Soy de todas las razas. Llevo como estandarte la humanidad; la humanidad no como especie depredadora de sus congéneres y distintos, sino como filosofía de observación, sensibilidad, comprensión y compasión hacia dentro y fuera de uno mismo.

Creo en lo divino mas no tengo religión, culto, ni fe. Me gusta lo bello por bello y lo feo por feo. Todo me resulta una hazaña, lo cotidiano y lo extraordinario. Cada hazaña satisfecha es motivo de festejo. Luego entonces celebro a diario un sinfín de retos alcanzados: regar las plantas, manejar en el tráfico, pedir una cita por teléfono. Pero también me la vivo abrumada por el peso de la existencia misma.

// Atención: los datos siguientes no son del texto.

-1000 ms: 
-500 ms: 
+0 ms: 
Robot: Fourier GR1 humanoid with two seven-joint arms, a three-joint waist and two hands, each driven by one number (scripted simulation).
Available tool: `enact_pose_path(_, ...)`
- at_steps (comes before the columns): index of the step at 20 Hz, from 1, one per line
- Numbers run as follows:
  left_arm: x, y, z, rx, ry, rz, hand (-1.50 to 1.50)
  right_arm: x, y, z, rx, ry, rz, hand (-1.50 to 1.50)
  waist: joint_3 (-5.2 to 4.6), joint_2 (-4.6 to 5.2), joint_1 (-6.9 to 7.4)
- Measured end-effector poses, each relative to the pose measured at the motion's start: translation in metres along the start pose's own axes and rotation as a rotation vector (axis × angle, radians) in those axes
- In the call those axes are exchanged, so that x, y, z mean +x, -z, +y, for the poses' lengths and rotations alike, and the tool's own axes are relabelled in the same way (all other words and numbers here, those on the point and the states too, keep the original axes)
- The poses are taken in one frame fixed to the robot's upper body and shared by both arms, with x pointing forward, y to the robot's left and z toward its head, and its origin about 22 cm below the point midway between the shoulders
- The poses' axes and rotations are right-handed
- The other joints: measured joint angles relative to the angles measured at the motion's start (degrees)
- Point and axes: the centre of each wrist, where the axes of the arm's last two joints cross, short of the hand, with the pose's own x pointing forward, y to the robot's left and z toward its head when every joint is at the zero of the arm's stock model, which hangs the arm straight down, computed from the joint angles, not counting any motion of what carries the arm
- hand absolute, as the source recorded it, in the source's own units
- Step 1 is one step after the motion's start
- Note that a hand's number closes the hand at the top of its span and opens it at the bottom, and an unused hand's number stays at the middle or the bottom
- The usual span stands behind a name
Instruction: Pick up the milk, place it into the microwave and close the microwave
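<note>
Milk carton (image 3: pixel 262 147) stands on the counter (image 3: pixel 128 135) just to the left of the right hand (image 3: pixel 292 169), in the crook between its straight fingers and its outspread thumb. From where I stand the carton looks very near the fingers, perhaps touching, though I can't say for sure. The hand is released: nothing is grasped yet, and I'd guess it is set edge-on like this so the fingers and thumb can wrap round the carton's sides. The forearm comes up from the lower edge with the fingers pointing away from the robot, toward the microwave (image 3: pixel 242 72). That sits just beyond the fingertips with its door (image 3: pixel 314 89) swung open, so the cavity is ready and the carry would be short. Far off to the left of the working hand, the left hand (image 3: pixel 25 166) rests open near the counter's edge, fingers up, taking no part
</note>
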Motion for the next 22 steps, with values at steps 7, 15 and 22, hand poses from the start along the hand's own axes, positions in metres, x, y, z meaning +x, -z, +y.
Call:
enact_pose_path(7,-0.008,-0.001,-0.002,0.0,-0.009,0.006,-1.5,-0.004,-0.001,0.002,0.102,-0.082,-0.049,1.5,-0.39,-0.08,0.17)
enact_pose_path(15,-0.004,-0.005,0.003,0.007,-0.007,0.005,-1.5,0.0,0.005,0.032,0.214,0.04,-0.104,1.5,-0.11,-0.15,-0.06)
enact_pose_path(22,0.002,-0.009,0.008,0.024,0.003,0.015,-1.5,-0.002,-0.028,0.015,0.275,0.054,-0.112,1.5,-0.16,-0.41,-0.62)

Más de una vez he tenido arcadas o he incluso vomitado de coraje. Se me suele pasar en un santiamén, mas rara vez olvido. Sufro por las guerras, las injusticias, el dolor infringido; me curo las heridas con risas de niños, flores, chocolates, charlas amenas, caricias a Ulises y sueños.

Mis recuerdos de infancia tienen que ver con búsquedas de soluciones. Cómo las luces del carrusel se encendían y apagaban tan rápido que daban la sensación falsa de que giraba; cómo en un tenedor los cuatro trinches estaban intercalados por únicamente tres huecos y no cuatro como hubiera yo sospechado; cómo estaba tejido el mantel de forma que en este cuadro sólo se veía el hilo amarillo y en este otro únicamente el café, cómo derrotaría al robachico que intentara secuestrarme.

Si hoy me preguntan a qué me dedico les digo qué no sé. He sido actuaria y actriz, asistente de producción, bailarina, miss de ballet de día, bataclana de noche; mala consejera: «haz lo que quieras», te diré siempre, amante de lo vivo y de lo muerto, edecán de lucha libre, mesera por un mes de mi restaurante favorito en Colima;  romántica empedernida, sobreviviente de mí misma, de la edad de Cristo y de la degustación de tacos callejeros; habitante de varias realidades, de varios Méxicos, de varios mundos; contadora de sueños, freelancer, revoltosa según varios de mis jefes; hippie para algunos, fresa para otros, Sofía para mí; buscadora de historias en los rostros, en las conversaciones con extraños y amigos, en los paisajes y En Sueños.